If the current token in our parser matches the kind provided, it will consume the token, fetch the next token and return the old token. This is so we can capture the token and use it later. If the token doesn't match, then we print a basic error message and return a fault. This is the same fault used before in our get_token.

This will be a large section of code, but it will implement the entire parsing of expressions.

fn Node*! Parser.parse(&self) {
    return self.term()!;
}

fn Node*! Parser.term(&self) {
    Node *node = self.factor()!;

    while (self.current.kind == PLUS || self.current.kind == MINUS) {
        Token op = self.consume(self.current.kind)!;
        node = mem::new(Node, {
            NodeType.BINARY,
            {
                .binary = {
                    op,
                    node,
                    self.factor()!,
                },
            },
        });
    }

    return node;
}

fn Node*! Parser.factor(&self) {
    Node *node = self.primary()!;

    while (self.current.kind == STAR || self.current.kind == SLASH) {
        Token op = self.consume(self.current.kind)!;
        node = mem::new(Node, {
            NodeType.BINARY,
            {
                .binary = {
                    op,
                    node,
                    self.primary()!,
                },
            },
        });
    }

    return node;
}

fn Node*! Parser.primary(&self) {
    // We only have one value, so we make sure it's a number and return
    if (self.current.kind != NUMBER) {
        io::printfn("Error: Expected number but received '%s'", self.current.kind);
        return EvalErr.BAD_SYNTAX?;
    }

    Token t = self.consume(NUMBER)!;

    return mem::new(Node, {
        NodeType.LITERAL,
        {
            .number = t.lexeme.to_float()!!,
        },
    });
}

We are using a recursive descent parser, so that means we call one function after another and recursively (basically).
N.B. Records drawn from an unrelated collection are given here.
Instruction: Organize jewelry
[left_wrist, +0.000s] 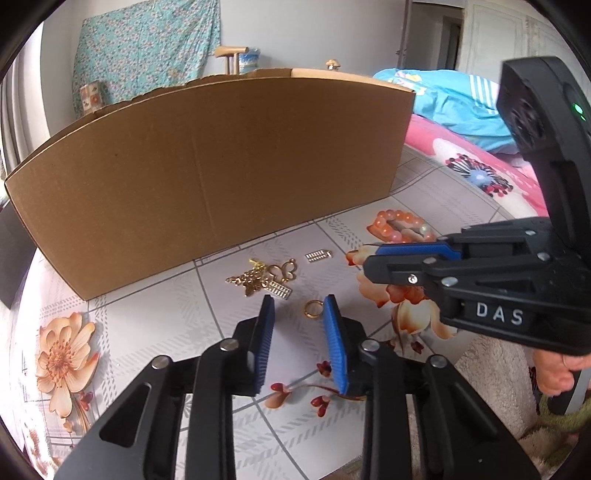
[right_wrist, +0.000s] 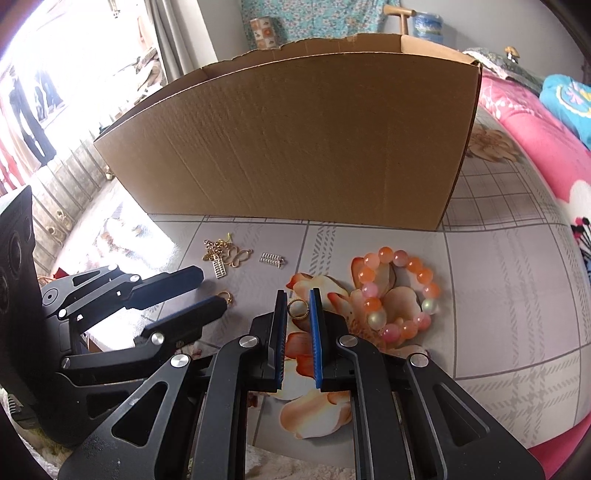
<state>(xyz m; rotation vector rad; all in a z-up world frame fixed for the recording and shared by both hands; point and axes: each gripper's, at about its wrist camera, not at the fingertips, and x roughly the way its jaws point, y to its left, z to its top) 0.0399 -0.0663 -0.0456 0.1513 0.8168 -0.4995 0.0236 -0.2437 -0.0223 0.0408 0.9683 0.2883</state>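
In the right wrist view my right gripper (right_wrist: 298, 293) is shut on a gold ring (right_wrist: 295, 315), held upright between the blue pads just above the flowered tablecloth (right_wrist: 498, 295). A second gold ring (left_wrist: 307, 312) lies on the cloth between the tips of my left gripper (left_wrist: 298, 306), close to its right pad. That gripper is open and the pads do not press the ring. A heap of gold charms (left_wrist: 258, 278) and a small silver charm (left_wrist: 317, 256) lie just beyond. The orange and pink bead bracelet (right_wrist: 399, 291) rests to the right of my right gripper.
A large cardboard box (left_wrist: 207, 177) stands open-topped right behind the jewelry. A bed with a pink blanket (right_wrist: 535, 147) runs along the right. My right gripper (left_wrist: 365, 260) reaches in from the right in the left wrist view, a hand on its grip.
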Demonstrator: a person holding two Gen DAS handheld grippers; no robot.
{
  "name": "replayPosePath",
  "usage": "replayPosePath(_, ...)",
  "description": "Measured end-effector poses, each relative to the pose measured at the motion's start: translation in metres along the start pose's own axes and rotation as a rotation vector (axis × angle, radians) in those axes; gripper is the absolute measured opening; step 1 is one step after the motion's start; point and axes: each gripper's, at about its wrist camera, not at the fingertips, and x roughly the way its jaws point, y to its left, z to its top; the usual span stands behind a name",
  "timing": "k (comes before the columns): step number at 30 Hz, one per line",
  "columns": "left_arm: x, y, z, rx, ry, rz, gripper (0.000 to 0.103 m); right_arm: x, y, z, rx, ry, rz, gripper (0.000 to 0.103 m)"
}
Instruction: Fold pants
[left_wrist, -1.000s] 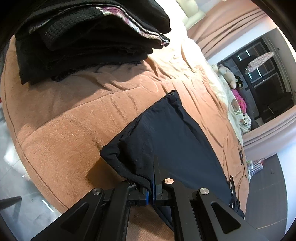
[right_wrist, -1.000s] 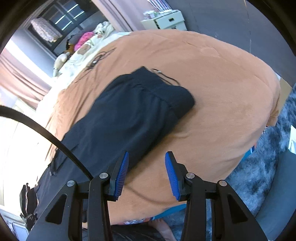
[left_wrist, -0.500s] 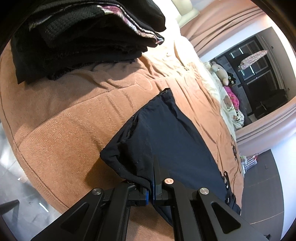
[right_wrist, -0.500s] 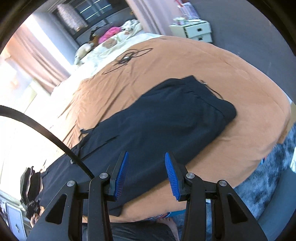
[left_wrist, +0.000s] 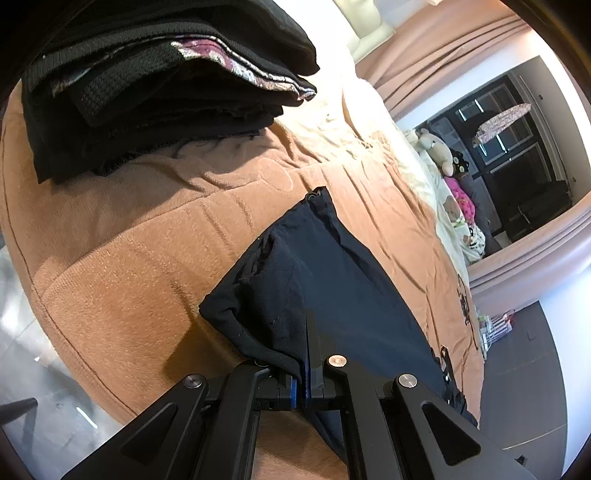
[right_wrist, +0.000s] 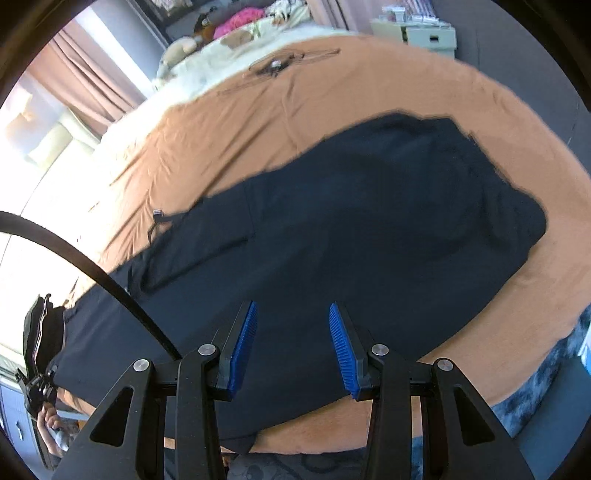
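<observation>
Left wrist view: the left tongs (left_wrist: 306, 354) are pinched tight on a bunched corner of the dark navy pants (left_wrist: 332, 288), with cloth gathered over the left finger. From there the pants run away across the orange-brown blanket (left_wrist: 122, 266) that covers the bed, ending at a hem near the middle of the picture. Behind them, at the top left, sits a pile of folded dark clothes (left_wrist: 159, 81), well apart from the pants. A stuffed toy (left_wrist: 437, 149) lies at the far side of the bed, near a dark window.

Right wrist view: the right tongs (right_wrist: 291, 343) stand partly apart, blue pads (right_wrist: 242, 343) facing each other with nothing between them, hovering over the pants (right_wrist: 351, 221). The pants lie stretched flat across the blanket (right_wrist: 332, 96), the wider end toward the right edge of the bed, the narrower end running off to the lower left. A tangle of thin cable (right_wrist: 275, 64) rests on the blanket beyond the pants. The picture is slightly blurred.
</observation>
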Motion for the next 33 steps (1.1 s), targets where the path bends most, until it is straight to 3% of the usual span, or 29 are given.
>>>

So we start in parse, which then calls term, then factor then primary. So on a call to parse, we start in parse and end up in primary, then work our way back up the call stack. In both term and factor we have similar code checking for operators, then setting the node to a BinaryOp. Notice how we pass node in as the second argument, then call the next function down eg. term will call factor. This is used for parsing precedence, so we can evaluate our expression correctly.

That is now the end of the parser. A simple helper function for consuming tokens, then the parsing functions.

Evaluating our AST

To start our evaluation, we will implement the calculate function we saw in main. This is our entry that will handle parsing and evaluating.
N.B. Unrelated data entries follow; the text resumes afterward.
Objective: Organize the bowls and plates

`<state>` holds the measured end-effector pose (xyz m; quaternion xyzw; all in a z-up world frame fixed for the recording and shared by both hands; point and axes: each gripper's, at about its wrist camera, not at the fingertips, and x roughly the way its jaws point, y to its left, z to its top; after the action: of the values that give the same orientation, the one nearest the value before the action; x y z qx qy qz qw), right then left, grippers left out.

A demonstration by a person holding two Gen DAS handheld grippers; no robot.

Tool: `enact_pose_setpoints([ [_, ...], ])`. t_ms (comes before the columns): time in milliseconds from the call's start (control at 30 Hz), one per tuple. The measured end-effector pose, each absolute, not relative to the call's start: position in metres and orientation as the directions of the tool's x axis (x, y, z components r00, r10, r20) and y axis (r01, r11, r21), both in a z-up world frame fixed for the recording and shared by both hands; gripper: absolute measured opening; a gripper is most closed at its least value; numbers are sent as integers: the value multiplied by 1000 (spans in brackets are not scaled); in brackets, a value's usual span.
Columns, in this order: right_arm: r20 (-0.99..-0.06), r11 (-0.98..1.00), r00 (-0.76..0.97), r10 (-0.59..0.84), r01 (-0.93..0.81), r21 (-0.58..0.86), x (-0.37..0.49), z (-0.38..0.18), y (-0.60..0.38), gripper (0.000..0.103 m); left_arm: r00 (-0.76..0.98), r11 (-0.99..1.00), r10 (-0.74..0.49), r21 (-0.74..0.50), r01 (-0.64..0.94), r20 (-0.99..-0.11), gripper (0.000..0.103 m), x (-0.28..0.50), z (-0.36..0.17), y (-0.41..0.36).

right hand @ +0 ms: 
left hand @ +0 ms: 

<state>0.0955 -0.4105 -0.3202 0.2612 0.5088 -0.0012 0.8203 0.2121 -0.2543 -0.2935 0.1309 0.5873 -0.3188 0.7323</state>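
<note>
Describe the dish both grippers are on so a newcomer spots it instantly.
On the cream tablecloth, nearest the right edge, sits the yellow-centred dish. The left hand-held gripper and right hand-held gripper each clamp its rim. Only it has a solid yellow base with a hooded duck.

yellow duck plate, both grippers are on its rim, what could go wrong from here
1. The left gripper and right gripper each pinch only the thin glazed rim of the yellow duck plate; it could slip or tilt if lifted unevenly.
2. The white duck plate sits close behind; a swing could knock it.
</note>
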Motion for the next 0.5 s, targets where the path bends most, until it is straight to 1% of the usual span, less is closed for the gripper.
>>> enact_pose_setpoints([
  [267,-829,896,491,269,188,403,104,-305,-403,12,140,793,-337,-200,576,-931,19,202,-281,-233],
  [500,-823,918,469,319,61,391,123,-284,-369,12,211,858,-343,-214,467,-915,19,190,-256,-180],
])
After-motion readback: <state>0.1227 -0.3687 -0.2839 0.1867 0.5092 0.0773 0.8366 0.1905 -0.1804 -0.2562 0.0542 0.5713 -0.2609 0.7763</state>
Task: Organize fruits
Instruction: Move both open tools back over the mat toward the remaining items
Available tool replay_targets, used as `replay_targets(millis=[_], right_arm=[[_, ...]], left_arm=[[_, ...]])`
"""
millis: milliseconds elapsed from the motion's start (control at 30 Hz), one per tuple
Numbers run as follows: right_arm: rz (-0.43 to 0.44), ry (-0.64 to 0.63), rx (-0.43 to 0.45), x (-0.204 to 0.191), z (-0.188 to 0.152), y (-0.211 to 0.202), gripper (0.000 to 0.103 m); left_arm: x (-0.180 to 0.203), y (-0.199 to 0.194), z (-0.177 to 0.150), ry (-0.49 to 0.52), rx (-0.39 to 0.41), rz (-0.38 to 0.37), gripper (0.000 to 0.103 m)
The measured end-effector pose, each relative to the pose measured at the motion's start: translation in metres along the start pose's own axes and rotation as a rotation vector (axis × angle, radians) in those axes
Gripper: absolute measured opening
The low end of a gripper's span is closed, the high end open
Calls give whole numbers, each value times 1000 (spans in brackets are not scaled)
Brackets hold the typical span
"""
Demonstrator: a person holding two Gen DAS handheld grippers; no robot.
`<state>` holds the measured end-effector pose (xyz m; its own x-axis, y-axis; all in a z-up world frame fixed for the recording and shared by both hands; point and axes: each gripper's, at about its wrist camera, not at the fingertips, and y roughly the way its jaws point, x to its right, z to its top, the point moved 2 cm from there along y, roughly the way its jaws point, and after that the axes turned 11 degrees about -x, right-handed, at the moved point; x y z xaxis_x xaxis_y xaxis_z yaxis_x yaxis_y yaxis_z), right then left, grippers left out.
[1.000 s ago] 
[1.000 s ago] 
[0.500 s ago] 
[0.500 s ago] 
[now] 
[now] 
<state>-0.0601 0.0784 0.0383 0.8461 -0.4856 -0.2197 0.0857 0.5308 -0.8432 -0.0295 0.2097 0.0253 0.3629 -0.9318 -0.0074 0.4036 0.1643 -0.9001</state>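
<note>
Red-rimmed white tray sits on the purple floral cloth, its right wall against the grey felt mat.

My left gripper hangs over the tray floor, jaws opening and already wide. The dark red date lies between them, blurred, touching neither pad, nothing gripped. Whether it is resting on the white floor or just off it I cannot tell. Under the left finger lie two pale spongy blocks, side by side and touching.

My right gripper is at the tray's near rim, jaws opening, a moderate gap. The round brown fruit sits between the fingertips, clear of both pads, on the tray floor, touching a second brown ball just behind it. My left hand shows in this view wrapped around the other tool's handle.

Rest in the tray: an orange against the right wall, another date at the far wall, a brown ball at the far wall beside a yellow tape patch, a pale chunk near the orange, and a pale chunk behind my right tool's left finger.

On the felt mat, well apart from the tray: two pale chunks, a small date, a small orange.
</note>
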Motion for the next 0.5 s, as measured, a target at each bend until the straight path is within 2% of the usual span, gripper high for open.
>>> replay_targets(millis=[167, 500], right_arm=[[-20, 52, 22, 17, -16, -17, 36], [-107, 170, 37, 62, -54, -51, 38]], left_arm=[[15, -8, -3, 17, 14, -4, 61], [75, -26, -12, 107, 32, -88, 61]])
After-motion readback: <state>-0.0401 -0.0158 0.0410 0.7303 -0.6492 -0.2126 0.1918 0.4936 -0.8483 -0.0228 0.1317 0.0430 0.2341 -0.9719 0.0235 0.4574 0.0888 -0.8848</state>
fn float! calculate(String source) {
    DynamicArenaAllocator dynamic_arena;
    defer dynamic_arena.free();
    
    dynamic_arena.init(1024, allocator::heap());

    // Create our parser
    Parser parser = new_parser(source);
    // Get initial token
    parser.current = parser.get_token()!;

    mem::@scoped(&dynamic_arena) {
        // Parse and evaluate
        Node *root = parser.parse()!;
        return evaluate(root);
    };
}

To keep our memory handling simple, we use the DynamicArenaAllocator which will expand as we need and free all the memory at the end. Notice the mem::@scoped(&dynamic_arena). This is where our mem::new calls end up allocating to. Let's dive into evaluate:

fn float evaluate(Node *node) {
    switch (node.type) {
        case NodeType.BINARY: return evaluate_binary(node);
        case NodeType.LITERAL: return evaluate_literal(node);
        default: unreachable("UNKNOWN NODE");
    }
}

This function is pretty safe, as the unreachable means we probably haven't implemented something. Our calculator only has two nodes, so our cases are covered here. Something to note, is that every evaluate_* function returns a float. Since this is our main value type in the calculator, we keep things simple.
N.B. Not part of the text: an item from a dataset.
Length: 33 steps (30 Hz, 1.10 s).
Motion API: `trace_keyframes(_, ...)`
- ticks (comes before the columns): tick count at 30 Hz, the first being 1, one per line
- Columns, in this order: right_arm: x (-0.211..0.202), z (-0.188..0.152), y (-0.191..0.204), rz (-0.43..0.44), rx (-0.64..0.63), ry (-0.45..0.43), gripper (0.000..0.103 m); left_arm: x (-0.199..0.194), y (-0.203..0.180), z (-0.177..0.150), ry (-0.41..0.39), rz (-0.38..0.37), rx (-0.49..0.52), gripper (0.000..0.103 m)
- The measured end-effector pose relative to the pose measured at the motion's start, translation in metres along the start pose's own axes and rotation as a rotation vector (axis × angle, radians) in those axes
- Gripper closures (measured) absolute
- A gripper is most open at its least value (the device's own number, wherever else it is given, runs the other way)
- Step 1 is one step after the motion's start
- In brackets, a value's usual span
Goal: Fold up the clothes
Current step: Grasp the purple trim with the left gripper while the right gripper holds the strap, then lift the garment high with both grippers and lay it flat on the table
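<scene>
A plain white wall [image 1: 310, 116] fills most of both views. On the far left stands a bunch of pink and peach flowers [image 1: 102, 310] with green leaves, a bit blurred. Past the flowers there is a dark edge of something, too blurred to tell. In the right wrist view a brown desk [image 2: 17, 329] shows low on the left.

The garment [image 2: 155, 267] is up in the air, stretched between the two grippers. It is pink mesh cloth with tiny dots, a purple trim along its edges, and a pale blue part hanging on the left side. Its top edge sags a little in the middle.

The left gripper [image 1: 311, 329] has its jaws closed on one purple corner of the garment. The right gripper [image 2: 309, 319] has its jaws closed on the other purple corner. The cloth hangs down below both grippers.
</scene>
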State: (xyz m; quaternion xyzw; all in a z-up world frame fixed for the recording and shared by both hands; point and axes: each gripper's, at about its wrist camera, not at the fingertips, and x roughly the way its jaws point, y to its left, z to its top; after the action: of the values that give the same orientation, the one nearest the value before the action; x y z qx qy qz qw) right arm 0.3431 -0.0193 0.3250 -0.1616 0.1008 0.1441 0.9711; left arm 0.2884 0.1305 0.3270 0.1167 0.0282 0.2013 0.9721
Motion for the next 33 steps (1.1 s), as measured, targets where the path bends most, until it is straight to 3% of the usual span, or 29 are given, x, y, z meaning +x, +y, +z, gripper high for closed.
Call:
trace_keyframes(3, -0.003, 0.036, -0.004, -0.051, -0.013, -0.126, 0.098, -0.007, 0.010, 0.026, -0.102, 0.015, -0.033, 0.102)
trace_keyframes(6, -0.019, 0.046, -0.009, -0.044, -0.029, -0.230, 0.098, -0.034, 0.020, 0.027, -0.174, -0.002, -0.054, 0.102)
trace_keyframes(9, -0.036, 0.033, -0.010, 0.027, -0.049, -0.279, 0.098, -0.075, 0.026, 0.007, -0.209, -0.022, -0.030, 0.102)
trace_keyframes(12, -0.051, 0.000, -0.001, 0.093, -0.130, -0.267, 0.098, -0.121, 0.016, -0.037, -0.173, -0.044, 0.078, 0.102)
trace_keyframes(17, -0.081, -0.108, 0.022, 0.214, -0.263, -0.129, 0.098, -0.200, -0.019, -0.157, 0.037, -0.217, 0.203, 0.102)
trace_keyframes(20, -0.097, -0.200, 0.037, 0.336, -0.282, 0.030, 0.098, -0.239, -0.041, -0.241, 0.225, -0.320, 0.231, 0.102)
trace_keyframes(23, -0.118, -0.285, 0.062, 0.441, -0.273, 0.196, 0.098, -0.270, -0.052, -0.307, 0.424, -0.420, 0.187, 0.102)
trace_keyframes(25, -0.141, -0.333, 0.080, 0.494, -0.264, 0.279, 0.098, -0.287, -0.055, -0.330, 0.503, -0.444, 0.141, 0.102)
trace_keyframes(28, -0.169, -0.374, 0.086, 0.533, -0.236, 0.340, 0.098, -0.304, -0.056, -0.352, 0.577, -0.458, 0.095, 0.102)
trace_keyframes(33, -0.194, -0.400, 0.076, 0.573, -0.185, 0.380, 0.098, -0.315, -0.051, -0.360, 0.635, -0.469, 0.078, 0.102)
In a scripting language using tree-walk evaluation (which is what this implementation is), we might use something like a Value type to express more complex types like strings, bools and functions.

We can take a look at the simplest function: evaluate_literal

fn float evaluate_literal(Node *node) @inline
    => node.data.number;

Since our AST node for the literal holds the value, we can simply return the number. Next is the evaluate_binary function, which will do the work of operators:

fn float evaluate_binary(Node *node) {
    BinaryOp *bin = &node.data.binary;
    switch (bin.op.kind) {
        case PLUS:  return evaluate(bin.lhs) + evaluate(bin.rhs);
        case MINUS: return evaluate(bin.lhs) - evaluate(bin.rhs);
        case STAR:  return evaluate(bin.lhs) * evaluate(bin.rhs);
        case SLASH: return evaluate(bin.lhs) / evaluate(bin.rhs);
        default: unreachable("UNKNOWN OPERATOR");
    }
}

For sanity reasons, we take reference to the binary field so we can juse use a variable throughout. We switch on the operator's token kind, then return the evaluation of lhs <op> rhs. If we were to implement another operator, our unreachable will trigger to let you know at run-time.

And that's it! We've implemented a basic parser and evaluator for a calculator! Below is the result of running our code and the full source in case something is broken. If you want to try more examples, change the expression variable to something else and see what happens.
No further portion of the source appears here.